Jusqu'à présent, le champ d'action du Conseil Supérieur de l'Audiovisuel (CSA), le gendarme de l'audiovisuel français, se limitait au contenu télé et radio. Toutefois, le 25 mai dernier, la commission européenne a fait une proposition qui permettrait aux régulateurs de l'audiovisuel de l'Union Européenne d'intervenir également sur le contenu diffusé en ligne. Ce qui veut dire que des plateformes de diffusion de contenu vidéo comme YouTube ou Dailymotion ou de streaming en direct telles que Twitch vont être impactées.
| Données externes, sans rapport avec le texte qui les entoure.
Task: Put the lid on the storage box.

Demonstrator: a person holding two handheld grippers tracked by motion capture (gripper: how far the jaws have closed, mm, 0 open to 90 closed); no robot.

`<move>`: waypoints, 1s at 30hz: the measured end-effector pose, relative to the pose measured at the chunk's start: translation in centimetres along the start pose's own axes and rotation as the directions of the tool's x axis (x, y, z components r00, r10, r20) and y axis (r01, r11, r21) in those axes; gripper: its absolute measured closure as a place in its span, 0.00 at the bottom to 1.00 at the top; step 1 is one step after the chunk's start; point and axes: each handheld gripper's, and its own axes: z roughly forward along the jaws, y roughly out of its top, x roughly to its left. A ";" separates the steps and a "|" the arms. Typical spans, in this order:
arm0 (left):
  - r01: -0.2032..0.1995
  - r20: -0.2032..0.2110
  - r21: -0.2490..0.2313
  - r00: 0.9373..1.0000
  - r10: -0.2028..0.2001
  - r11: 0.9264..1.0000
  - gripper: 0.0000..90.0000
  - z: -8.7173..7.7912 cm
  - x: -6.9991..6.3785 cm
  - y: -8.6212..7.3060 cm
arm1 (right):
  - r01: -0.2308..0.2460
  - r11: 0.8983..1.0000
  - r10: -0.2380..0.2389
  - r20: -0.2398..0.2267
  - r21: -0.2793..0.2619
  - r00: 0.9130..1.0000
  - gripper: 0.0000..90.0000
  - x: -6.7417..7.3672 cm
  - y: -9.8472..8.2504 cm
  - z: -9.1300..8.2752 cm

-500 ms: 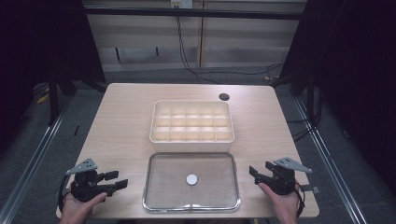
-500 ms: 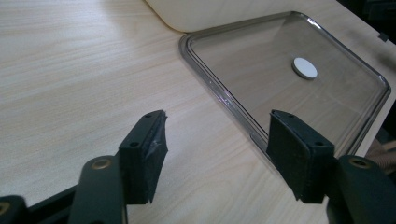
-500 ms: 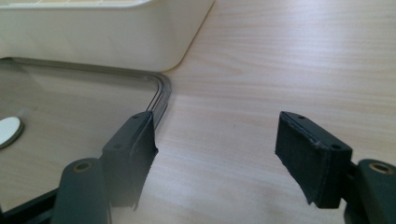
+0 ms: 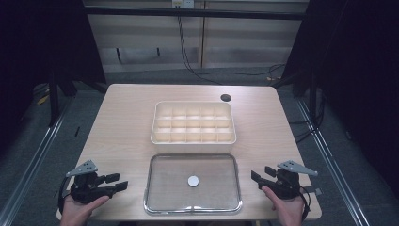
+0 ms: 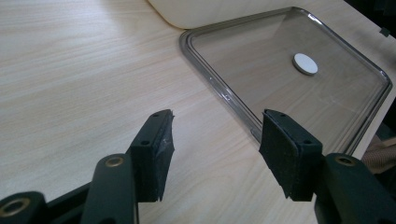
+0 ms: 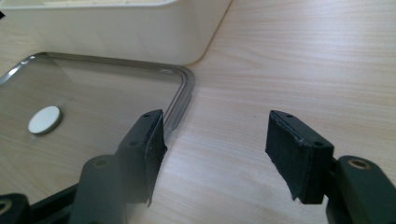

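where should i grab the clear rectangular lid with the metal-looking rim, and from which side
Judging by its pose, grip the clear rectangular lid with the metal-looking rim by its raised rim on the short sides, which face the grippers. It lies flat on the light wooden table, so only the rim gives the jaws purchase. The left gripper and right gripper, both open, could each come in level from its own side.

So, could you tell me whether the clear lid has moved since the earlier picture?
No. The clear lid lies just in front of the compartment box, as before.
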 end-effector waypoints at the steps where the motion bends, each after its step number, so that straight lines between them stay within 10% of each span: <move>1: 0.000 0.000 0.000 1.000 0.000 1.000 0.50 0.0 0.0 0.0 | 0.001 1.000 -0.001 -0.002 0.001 1.000 0.41 0.1 0.1 -0.1; 30: -0.102 0.014 0.057 0.995 0.101 0.993 0.60 4.0 -0.9 6.1 | 0.092 0.995 -0.086 -0.123 0.042 0.989 0.45 2.9 5.3 3.2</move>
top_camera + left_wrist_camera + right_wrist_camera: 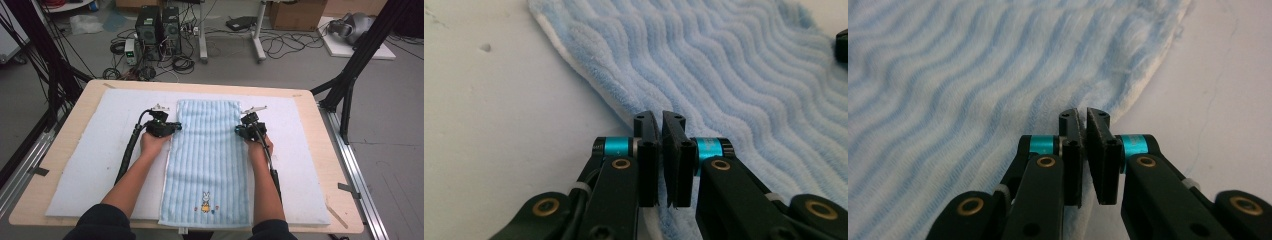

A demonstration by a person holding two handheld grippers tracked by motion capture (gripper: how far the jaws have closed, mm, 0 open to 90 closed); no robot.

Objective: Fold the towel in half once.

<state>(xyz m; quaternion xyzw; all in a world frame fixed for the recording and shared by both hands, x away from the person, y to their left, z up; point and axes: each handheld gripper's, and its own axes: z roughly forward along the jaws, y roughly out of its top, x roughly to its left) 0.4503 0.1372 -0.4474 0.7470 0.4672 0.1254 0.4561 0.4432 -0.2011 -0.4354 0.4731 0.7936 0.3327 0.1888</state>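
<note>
A wooden desk [60, 165] stood in a workshop with a grey floor, and a white mat [95, 160] covered most of its top. On that mat, at the centre of the high view, a light blue towel [206, 155] lay flat and lengthwise, its wavy ribbed pile running from the upper middle of the frame down to the near edge, where a small rabbit picture [205, 202] sat near its lower hem. The left tongs [176, 126] met the towel's left edge just above mid-frame; in the left gripper view the left tongs [661, 131] had their jaws pressed together on the towel's white-trimmed border [589, 80]. The right tongs [237, 130] met the opposite edge at the same height, and in the right gripper view the right tongs [1084, 129] were likewise clamped on the towel's hem [1148, 75]. Farther out, at the top of the high view, computer towers [157, 27], tangled cables [182, 62] and a cardboard box [297, 14] stood on the floor.
</note>
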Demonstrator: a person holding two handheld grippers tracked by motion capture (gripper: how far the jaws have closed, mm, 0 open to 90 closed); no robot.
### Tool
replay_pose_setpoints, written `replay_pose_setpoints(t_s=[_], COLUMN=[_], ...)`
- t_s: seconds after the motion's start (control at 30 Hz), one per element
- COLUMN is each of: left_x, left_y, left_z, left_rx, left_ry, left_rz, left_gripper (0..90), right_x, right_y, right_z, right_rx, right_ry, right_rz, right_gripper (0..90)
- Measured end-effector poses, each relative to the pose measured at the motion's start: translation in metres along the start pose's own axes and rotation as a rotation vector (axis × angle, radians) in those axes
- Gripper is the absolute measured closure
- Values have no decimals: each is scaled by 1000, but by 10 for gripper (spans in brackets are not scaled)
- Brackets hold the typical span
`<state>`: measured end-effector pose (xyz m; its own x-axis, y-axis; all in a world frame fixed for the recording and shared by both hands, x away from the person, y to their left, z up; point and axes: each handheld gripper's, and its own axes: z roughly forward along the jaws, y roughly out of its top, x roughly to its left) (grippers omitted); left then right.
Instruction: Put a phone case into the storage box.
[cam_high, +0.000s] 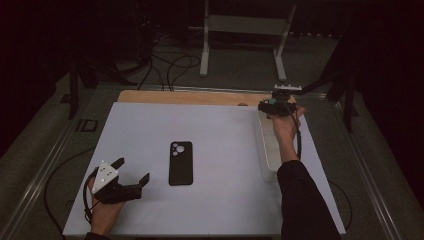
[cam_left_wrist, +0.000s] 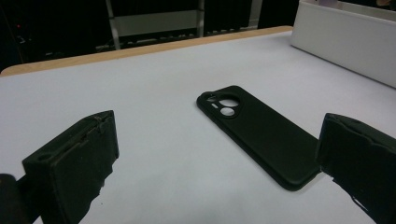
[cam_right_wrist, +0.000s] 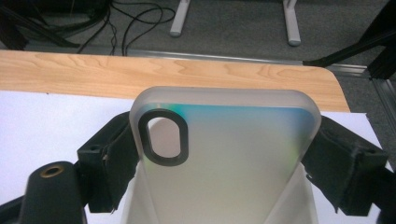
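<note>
Frosted phone case (cam_right_wrist: 224, 154), translucent with a faint blue-green sheen, clamped by its two long edges between the black jaws of the right gripper (cam_right_wrist: 224, 161). Held roughly flat and lifted, long axis running straight away from that gripper's camera toward the wooden table edge (cam_right_wrist: 187, 74). Camera cutout, a dark-rimmed oval, at the far end, left of centre in the right gripper view. Far short edge rounded at both corners, pointing out over the white sheet (cam_right_wrist: 46, 121) toward the floor cables beyond. Directly beneath it, a white tray (cam_right_wrist: 285, 205), its walls showing at both sides of the case.

From above, right gripper (cam_high: 276, 106) at the far right corner of the table, over the far end of the white tray (cam_high: 267, 150), the held case hard to make out there.

Black phone case (cam_high: 180, 163) lying flat near the middle of the white sheet (cam_high: 225, 200), long axis running near to far, camera openings at the far end. Well apart from the tray.

Left gripper (cam_high: 133, 172) low at the near left of the sheet, jaws spread wide with nothing between them, aimed rightward at the black phone case (cam_left_wrist: 259, 133). In the left gripper view, that case seen diagonally between the two open jaws, near corner just beside the right-hand jaw, touching or not impossible to tell.
</note>
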<state>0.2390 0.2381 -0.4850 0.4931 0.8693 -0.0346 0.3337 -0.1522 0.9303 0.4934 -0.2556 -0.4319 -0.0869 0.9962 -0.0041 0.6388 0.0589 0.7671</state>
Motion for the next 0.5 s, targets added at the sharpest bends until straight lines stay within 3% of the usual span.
replay_pose_setpoints(t_s=[0.27,0.5], left_x=[0,0], left_y=[0,0], left_z=[0,0], left_rx=[-1,-1], left_ry=[1,3], left_rz=[-2,-2], left_gripper=[0,0], right_x=[-2,-6], right_y=[0,3], right_z=[4,-4], right_rx=[8,-34], right_ry=[-4,18], right_rz=[21,41], right_gripper=[135,96])
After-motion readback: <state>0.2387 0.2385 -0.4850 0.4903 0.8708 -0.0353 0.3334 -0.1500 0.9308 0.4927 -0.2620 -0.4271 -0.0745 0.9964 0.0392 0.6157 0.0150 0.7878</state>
Le CSA a pour rôle à l'heure actuelle de protéger les mineurs de contenus explicites (violents ou à connotation sexuelle notamment), de veiller à la pluralité de l'expression d'idée particulièrement en période électorale. Il est également impliqué dans la protection de la culture européenne et française en particulier avec la mise en place de quotas de diffusion de contenus d'origine européenne et française. Le CSA émet essentiellement des mises en demeure mais a des pouvoirs qui peuvent aller jusqu'à l'interdiction d'émettre. Mais comme dit plus haut, l'instance ne peut actuellement agir que sur du contenu diffusé à la télé et à la radio mais également sur les plateformes de VOD comme Netflix ou de télé de rattrapage comme M6 Replay.
Dans sa proposition de modernisation de la directive dite SMA (Services de Médias Audiovisuels), la commission européenne prend conscience que, malgré la part toujours conséquente des services de radiodiffusion classiques, les services de contenu sur internet se sont développés et sont parfois accessibles directement sur les télévisions notamment par le jeune public.
Elle propose donc d'élargir les compétences des organismes de régulation nationaux aux nouveaux acteurs du web. Optant pour un mécanisme de protection du consommateur qui nivelle par le haut, en appliquant ce qui se fait déjà dans l'audiovisuel classique concernant la protection des mineurs et des consommateurs pour les contenus discriminants et incitant à la haine.
Bien consciente de la différence économique des deux secteurs que sont le web et l'audiovisuel, elle allège les règles concernant le financement pour s'adapter à l'environnement de ce qui a cours sur les plateformes de diffusion de contenu. En clair, le placement de produits et le parrainage seront autorisés dans certaines limites (sont exclues les industries du tabac et de l'alcool).
Alors que la Secrétaire d'État chargée du numérique Axelle LEMAIRE se positionne clairement en faveur d'une reconnaissance claire de l'e-sport en soutenant le projet de loi pour une République numérique, le monde de l'e-sport se sert de ces plateformes de diffusion qui lui a permis d'atteindre la dynamique qui est la sienne aujourd'hui (les chaînes de gaming sur YouTube, les stades remplis pour une finale de League of Legends, le fort potentiel de développement qui le place aujourd'hui juste derrière le championnat de F1 en terme de spectateurs et de revenus générés). La directive, si elle maintient la direction empruntée, permettrait au secteur de continuer à se développer tout en régulant le contenu de manière discrète.
En France, le CSA désirait depuis longtemps avoir la main sur le contenu diffusé par Twitch ou YouTube. Si certaines directives sont inapplicables en vertu des principes de la neutralité du web et de la directive européenne e-commerce, on voit arriver d'un bon œil le volet concernant le placement de produits et le parrainage qui jusqu'à présent étaient tolérés sans toutefois être acceptés, la répression des fraudes ayant ouvert une enquête à ce sujet. Les compétitions d'e-sport et les producteurs de contenus notamment sur Youtube et Twitch n'ont plus à craindre une quelconque répression car l'évocation du jeu vidéo qui sert de base au contenu ne serait plus considérée comme une publicité dissimulée.
Si le CSA prend la main sur le contenu audiovisuel web afin de protéger le consommateur, les restrictions concernant le financement et l'image seront allégées pour s'adapter aux pratiques en cours dans le monde du contenu vidéo sur internet.